Un muchachito ha desaparecido en el río. Algo embriagado por la fatiga y el castigo del sol, me dejo llevar por los caprichos del lenguaje. Digo desaparecido, y me viene a la memoria la casita modesta por cuyo frente volví a pesar hace un momento cuando tomé el arroyo Gambado. En ese rincón vivió Haroldo Conti, un escritor soberbio que retrató la vida en la isla de modo ejemplar en textos como Sudeste. Su libro de cuentos La balada del álamo Carolina le hizo justicia, pero quien quiera adentrarse en su obra puede hacerlo leyendo su novela Alrededor de la jaula (Sergio Renán se basó en ese texto para filmar Crecer de golpe) o los cuentos de Todos los veranos.
Con su prosa reciamente masculina, en Sudeste describe de este modo a uno de sus personajes. “El viento ondulaba la superficie del río, aquel inconstante mar verde en medio del cual se afanaba. Oía el silbido enroscándose en torno suyo, como una serpiente. Y luego las palpitaciones de aquella enorme soledad. Él se movía transportando consigo aquel mundo, dondequiera que fuese. El viento había ajado sus manos y su rostro, de piel tensa y curtida. La lejanía vació sus ojos y la soledad lo tornó abstraído y mustio.”

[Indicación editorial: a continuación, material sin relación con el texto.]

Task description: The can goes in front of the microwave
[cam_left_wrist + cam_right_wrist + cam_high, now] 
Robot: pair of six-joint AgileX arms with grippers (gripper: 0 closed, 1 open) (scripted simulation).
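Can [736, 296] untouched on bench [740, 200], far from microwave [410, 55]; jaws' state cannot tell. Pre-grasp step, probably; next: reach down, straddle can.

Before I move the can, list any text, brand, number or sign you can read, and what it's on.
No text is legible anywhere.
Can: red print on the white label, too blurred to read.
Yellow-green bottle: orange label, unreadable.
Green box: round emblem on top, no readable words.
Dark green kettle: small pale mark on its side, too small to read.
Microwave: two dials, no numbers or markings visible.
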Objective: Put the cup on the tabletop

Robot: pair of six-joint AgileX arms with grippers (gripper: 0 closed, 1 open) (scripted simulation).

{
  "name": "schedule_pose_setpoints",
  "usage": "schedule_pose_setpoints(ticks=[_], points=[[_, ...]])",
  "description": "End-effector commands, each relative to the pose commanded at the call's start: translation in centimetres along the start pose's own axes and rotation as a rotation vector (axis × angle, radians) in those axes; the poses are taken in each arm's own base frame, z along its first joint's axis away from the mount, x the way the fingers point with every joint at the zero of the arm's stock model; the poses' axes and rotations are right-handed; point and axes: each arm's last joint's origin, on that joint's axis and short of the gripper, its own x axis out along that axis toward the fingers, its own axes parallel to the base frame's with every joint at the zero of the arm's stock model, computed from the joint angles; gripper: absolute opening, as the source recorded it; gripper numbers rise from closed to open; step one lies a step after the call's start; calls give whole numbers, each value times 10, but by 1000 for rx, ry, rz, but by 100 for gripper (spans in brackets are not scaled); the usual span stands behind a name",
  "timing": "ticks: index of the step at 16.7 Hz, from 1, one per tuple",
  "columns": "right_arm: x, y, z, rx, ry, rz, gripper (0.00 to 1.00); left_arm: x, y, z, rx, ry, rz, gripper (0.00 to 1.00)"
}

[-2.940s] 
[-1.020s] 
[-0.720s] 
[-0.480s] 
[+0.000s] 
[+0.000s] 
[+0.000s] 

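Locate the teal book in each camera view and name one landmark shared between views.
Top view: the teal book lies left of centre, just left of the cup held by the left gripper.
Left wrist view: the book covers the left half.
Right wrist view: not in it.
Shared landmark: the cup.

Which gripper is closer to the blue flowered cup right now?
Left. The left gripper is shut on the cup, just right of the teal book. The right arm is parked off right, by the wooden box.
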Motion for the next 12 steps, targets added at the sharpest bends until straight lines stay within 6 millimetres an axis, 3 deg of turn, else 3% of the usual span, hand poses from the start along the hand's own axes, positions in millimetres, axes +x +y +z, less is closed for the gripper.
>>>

La casita es ahora museo. Puede entreverse allí al escritor en sus instrumentos de navegación, utensilios de cocina, libros y cuadros. Está la mesa de trabajo sobre la que escribió, nos gusta creer, una parte de su obra.
El regreso es fatigoso en el crepúsculo del río, de pronto ensombrecido por nubes espesas. Lloverá. Los remos baten el agua con fuerza menguante, un vecino que se adentra en la isla saluda desde una chalupa, una pareja baila muy apretadita una cumbia, un muchachito ríe con los dientes y saluda con una mano en alto de la que cuelga su pesca del día, los remos chasquean en el agua, titilan las bombitas de luz en las casas, alguien busca entre sombras a su hijo desaparecido, ahora bajo una lluvia que se mezcla con las lágrimas amargas de desazón y de furia.
Playlist
Mientras escribí este texto escuché: El viaje de la cumbia, Sonora Marta la Reina; La rueda del cumbión, La Delio Valdez; Tambolero, Totó la Momposina.